Книга «Гражданин Том Пейн» как раз и оказалась в руках мистера Рингольда, именно ее он извлек из опрокинутой велосипедной корзинки и принес туда, где мы сидели.
– Читал? – кивнув на нее, спросил он брата.
Железный Рин взял мою библиотечную книжку в огромные эйб-линкольновские ладони и начал перелистывать страницы.
– Н-нет. Никогда не читал Фаста, – проговорил он. – А надо бы. Удивительный человек. Большого мужества. С самого начала был Уоллесом. Когда читаю «Уоркер», каждый раз проглядываю его колонку, но для романов у меня уже времени нет. Когда служил в Иране, бывало, почитывал – Стейнбека, Эптона Синклера, Джека Лондона, Колдуэлла…
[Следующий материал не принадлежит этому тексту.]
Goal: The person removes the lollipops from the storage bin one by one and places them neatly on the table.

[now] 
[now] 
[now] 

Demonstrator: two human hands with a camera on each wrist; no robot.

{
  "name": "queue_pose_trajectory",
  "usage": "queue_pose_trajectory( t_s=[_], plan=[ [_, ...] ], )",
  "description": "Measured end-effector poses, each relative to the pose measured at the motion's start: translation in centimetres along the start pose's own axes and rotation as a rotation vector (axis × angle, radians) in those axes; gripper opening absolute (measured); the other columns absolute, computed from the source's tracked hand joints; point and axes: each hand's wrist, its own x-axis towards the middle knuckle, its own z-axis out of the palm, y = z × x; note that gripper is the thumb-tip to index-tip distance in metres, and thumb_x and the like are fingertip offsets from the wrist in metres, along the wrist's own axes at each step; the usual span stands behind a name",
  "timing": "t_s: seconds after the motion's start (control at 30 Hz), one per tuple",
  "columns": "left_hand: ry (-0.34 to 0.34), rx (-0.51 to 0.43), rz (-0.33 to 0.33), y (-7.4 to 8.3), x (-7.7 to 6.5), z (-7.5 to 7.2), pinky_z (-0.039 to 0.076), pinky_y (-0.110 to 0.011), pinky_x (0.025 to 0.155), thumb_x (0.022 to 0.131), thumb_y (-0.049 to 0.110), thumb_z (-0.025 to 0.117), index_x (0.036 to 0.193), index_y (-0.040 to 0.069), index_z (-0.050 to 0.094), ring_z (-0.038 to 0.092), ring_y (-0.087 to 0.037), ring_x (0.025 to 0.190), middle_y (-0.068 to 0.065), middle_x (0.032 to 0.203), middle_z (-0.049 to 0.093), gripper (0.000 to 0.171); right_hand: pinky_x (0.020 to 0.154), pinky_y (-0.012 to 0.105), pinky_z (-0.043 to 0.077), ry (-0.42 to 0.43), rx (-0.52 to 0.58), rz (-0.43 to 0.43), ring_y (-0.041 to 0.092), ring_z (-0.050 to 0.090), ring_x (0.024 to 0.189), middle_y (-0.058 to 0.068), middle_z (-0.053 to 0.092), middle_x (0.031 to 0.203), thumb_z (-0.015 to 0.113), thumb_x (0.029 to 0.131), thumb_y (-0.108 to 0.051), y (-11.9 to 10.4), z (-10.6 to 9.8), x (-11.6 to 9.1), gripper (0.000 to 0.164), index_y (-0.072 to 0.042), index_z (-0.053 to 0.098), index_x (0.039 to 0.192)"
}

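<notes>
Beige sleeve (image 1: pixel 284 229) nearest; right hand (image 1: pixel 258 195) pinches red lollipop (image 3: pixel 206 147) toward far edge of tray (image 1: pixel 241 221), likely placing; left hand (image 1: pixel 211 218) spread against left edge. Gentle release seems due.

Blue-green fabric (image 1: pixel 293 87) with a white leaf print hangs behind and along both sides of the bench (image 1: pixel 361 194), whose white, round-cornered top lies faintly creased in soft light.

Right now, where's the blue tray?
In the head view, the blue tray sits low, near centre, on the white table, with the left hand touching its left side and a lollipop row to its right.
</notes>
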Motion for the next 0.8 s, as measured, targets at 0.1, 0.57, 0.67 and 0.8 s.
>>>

– Если соберешься почитать Фаста, именно эту книгу и бери, здесь он в зените, – сказал мистер Рингольд. – Верно я говорю, Натан?
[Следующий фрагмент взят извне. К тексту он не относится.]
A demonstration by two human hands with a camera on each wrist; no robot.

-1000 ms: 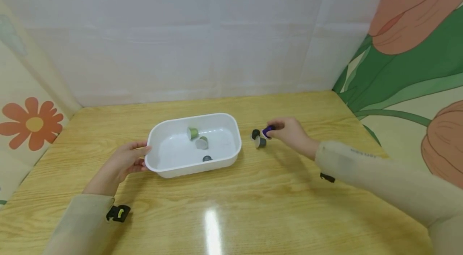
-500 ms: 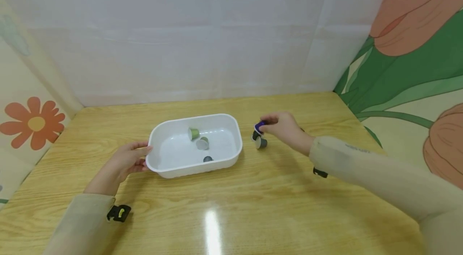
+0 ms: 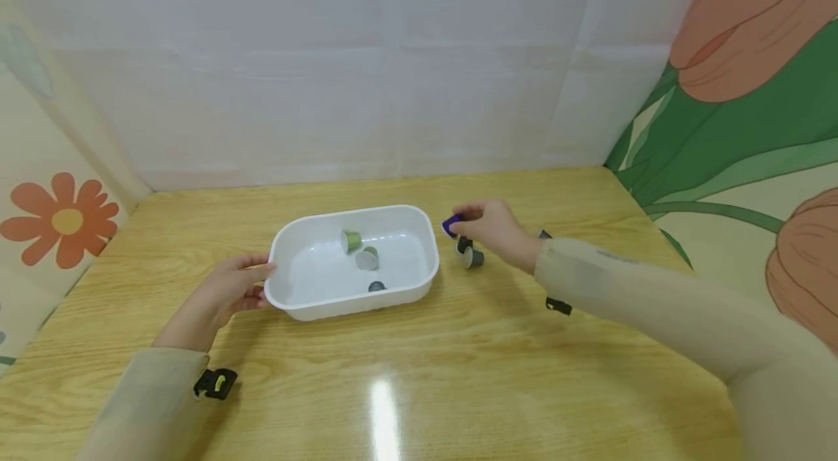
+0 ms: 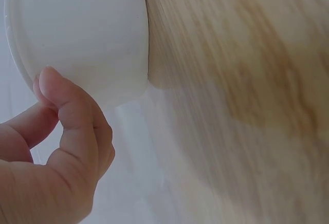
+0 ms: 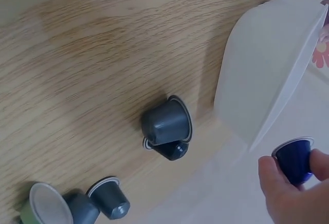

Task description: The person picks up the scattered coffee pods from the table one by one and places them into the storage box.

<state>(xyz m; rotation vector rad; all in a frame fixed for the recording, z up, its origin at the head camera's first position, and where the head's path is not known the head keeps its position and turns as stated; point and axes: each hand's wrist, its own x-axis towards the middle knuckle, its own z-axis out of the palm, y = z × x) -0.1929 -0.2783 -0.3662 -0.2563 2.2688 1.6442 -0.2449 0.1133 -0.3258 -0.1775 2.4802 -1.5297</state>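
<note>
My left hand (image 3: pixel 232 286) grips the left end of a white plastic tub (image 3: pixel 360 307), its fingers and thumb at the rim in the left wrist view. Inside the tub lie a green coffee capsule (image 3: pixel 351 241), a pale-lidded one (image 3: pixel 367 258) and a dark one (image 3: pixel 376 286). Just off the tub's right end, my right hand (image 3: pixel 492 230) pinches a purple-blue coffee capsule (image 5: pixel 294 162) between thumb and fingers, raised above the table. Below that hand, a grey capsule (image 5: pixel 165 123) and a black capsule (image 5: pixel 173 150) lie close together on the table.
More capsules sit farther right, mostly behind my right forearm in the head view: a green one (image 5: pixel 43 206) and a dark one (image 5: pixel 109 197) among them. The wooden table (image 3: pixel 314 388) backs onto a white sheet (image 3: pixel 327 112).
My right hand has lifted the purple-blue capsule from beside the grey and black ones and carried it left toward the tub. The left hand has stayed at the rim.
</note>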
– Потрясающая книга, – отозвался я.
– А ты читал когда-нибудь «Здравый смысл»? – спросил меня Железный Рин. – Самого-то Пейна книги читал?
– Нет, – ответил я.
– Так прочитай, – распорядился Железный Рин, все еще листая страницы моей книги.
– Говард Фаст там много цитат из Пейна приводит, – сказал я.
Подняв взгляд Железный Рин произнес: «Сила народной массы в революции, но, как ни странно, несколько тысяч лет человечество терпело рабство, не сознавая этого».
– Там, в книге, это есть, – сказал я.
– Еще бы! Как же без этого.
– А знаешь, в чем была гениальность Пейна? – спросил меня мистер Рингольд. – Общая, кстати, для всех этих людей. Для Джефферсона. Для Мэдисона. Знаешь в чем?
– Нет, – сказал я.
– Да знаешь ты, знаешь, – настаивал он.
– В том, что они не боялись англичан?
– Да ведь многие не боялись. Нет. В том, как они выражали, как формулировали суть общего дела по-английски. Революция была совершенно спонтанной, абсолютно неорганизованной. Разве не такое ощущение остается после этой книги, а, Натан? Ну и вот, этим парням пришлось отыскивать для революции язык. Находить слова для обозначения великой цели.
– Пейн, – сказал я мистеру Рингольду, – говорил: «Я написал эту маленькую книжицу, потому что хочу, чтобы люди знали, во что они стреляют».